I will write you a book on this as soon as I get back from taking a walk with the parents - I had tendon issues in the past, and researched this stuff extensively.


----------



## Drew (Dec 25, 2006)

Ok...

First, your case sounds way worse than mine ever was, and you'd been playign a lot less. So, let's start with non-guitar stuff - do you have wrist pain anywhere else in your life? How much time a day do you spend in front of a computer? Is there anything else you could be doing that would hurt your hands? I got into trouble partly because of the guitar, but partly because I was spending a lot of time in front of a computer using a mouse and writing papers. Worth being aware about...

Second, you know this by now, but marathon practice sessions are a bad idea. 15-minute sessions, then take a five minute break to relax your hands and stretch them out. 

Then, playing posture... You say you're paying more attention to it, but just how good is it? Honestly, at first, you want to throw looks to the wind and strap your guitar high enough so that when you're sitting, the guitar's resting comfortably, and when you stand up, the guitar doesn't go any lower. You'll look like a dork, but you'll be able to play. 

Also, what's your thumb position like? there's two primary positions, "classical" position with your thumb behind the neck, and "blues" with your thumb over the top. Honestly, while classical gives you better reach, it's also much worse for your wrist. The blues posture on the other hand doesn't let you stretch as much, but is pretty effortless for your wrist. The secret is to learn to switch between them smoothly - watch some videos of Joe Satriani playing, his technique is flawless in this respect. 

Also, believe it or not, you're better off with a thicker neck. In fact, Taylor was considering offering a "thick neck" option specifically for this reason. At the worst, while it hurt to play my Wizard-equipped Ibanez 520, I could still play my Strat without much discomfort. Again, it all comes down to wrist position - the thicker neck keeps your wrist more open, and open = relaxed. 

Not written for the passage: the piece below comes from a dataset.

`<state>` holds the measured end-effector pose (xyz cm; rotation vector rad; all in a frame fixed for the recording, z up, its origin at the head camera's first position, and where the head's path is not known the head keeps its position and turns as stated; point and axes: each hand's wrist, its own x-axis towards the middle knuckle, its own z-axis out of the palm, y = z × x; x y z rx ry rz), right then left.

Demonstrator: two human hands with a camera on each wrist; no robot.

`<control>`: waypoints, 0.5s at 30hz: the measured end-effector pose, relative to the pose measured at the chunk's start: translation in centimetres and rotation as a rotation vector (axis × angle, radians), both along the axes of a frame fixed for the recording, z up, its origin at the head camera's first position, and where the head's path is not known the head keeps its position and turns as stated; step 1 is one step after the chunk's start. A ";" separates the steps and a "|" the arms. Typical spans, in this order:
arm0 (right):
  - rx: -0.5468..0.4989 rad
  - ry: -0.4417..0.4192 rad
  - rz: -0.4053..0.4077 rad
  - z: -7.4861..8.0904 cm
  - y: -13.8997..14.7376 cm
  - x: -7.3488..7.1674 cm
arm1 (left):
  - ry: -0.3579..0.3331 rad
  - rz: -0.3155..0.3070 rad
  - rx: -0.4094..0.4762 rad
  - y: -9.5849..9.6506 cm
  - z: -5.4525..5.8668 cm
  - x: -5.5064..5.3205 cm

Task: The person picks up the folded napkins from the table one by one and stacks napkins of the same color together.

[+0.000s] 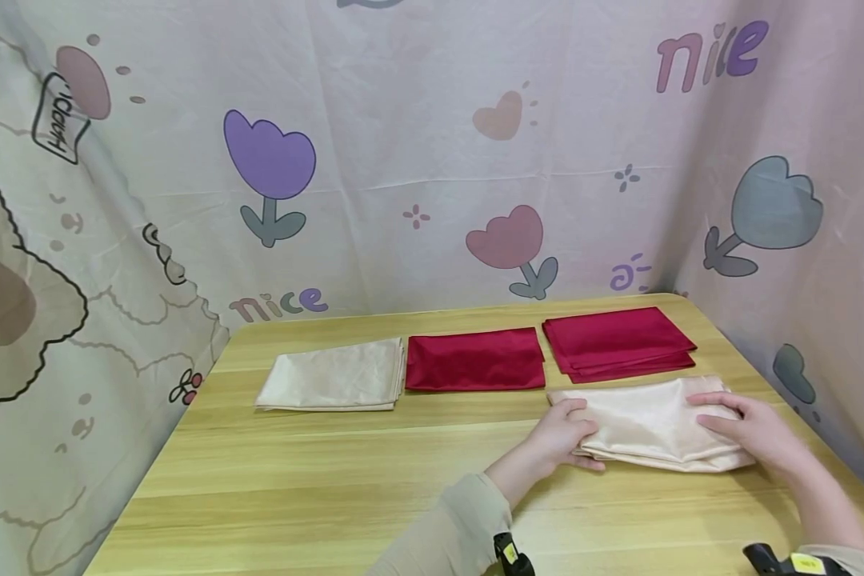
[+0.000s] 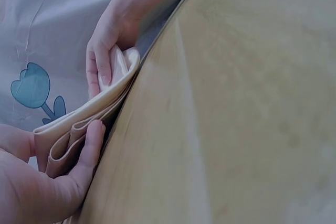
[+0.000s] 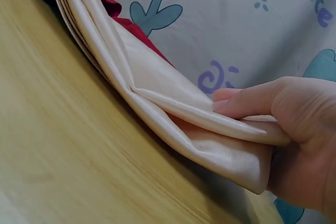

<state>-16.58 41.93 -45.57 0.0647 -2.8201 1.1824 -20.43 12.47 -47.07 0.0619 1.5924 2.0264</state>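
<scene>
A folded cream satin cloth (image 1: 655, 428) is at the right front of the table, several layers thick. My left hand (image 1: 565, 436) grips its left end, and the left wrist view shows the thumb (image 2: 90, 148) against the stacked folds. At the opposite end, my right hand (image 1: 752, 428) holds the cloth between thumb and fingers. In the right wrist view a loose fold (image 3: 210, 111) bulges beside that hand (image 3: 299, 129). Some of the right fingers are hidden behind the fabric. Whether the cloth's underside touches the table all along is hard to tell.
Behind lie a folded cream cloth (image 1: 334, 376) at the left, a folded red cloth (image 1: 475, 360) in the middle and another red cloth (image 1: 615, 342) at the right, close behind the held one. The wooden table (image 1: 295, 488) meets printed curtains (image 1: 403, 120) at its back and sides.
</scene>
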 end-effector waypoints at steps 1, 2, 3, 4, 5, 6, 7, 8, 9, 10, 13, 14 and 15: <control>0.027 0.027 -0.004 0.1 -0.2 0.0 | 0.014 0.013 -0.020 0.1 0.1 0.1; 0.054 0.061 -0.007 0.1 -0.3 -0.1 | 0.029 0.026 -0.041 0.1 0.1 0.2; 0.073 0.089 -0.007 0.2 -0.5 -0.1 | 0.047 0.037 -0.063 0.2 0.2 0.3; 0.093 0.116 -0.006 0.3 -0.6 -0.1 | 0.068 0.046 -0.086 0.2 0.3 0.4; 0.114 0.139 -0.010 0.5 -0.8 -0.1 | 0.088 0.055 -0.108 0.2 0.4 0.4; 0.130 0.156 -0.013 0.6 -0.9 -0.2 | 0.112 0.063 -0.132 0.2 0.5 0.5; 0.141 0.166 -0.016 0.7 -1.0 -0.2 | 0.139 0.070 -0.157 0.2 0.6 0.5; 0.153 0.173 -0.019 0.9 -1.2 -0.1 | 0.186 0.069 -0.200 0.2 0.7 0.6; 0.163 0.178 -0.020 1.0 -1.3 -0.1 | 0.243 0.064 -0.256 0.1 0.8 0.6; 0.178 0.185 -0.023 1.1 -1.4 -0.1 | 0.307 0.056 -0.321 0.1 1.0 0.6; 0.204 0.195 -0.034 1.2 -1.5 -0.1 | 0.492 0.031 -0.537 -0.1 1.4 0.8; 0.214 0.201 -0.041 1.2 -1.5 -0.1 | 0.553 0.021 -0.608 -0.1 1.5 0.9; 0.218 0.209 -0.044 1.2 -1.6 -0.1 | 0.592 0.010 -0.659 -0.2 1.7 1.0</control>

Then, you have the basics down - cut caffiene (dehydrant), push water, alternate between a hot pack and an ice pack, etc.

Also, I took three weeks off and still had pain when I picked the guitar up - it'll take a few months for complete recovery, but after a month you should be able to get to a position where you can do a couple minutes a day. Believe it or not, tendonitis is a great learning aid for efficient technique, ;argely because if you DID have perfectly clean technique, you wouldn't have pain. So, jack your strap up, pick up your guitar with the thickest neck, and do maybe 5 minutes of 1-2-3-4 chromatics, slowly. If your hand position hurts, adjust it until it hurts less. Continue, not worrying about building speed but just regaining motion. My technique is way healthier today than it was when I first hurt my wrists playing, simply because it was a great feedback tool - when I wasn't playing with a good, relaxed wrist position, it would hurt. It's a strong incentive to get it right.


----------



## jaredowty (Dec 25, 2006)

Drew said:


> Ok...
> 
> First, your case sounds way worse than mine ever was, and you'd been playign a lot less. So, let's start with non-guitar stuff - do you have wrist pain anywhere else in your life? How much time a day do you spend in front of a computer? Is there anything else you could be doing that would hurt your hands? I got into trouble partly because of the guitar, but partly because I was spending a lot of time in front of a computer using a mouse and writing papers. Worth being aware about...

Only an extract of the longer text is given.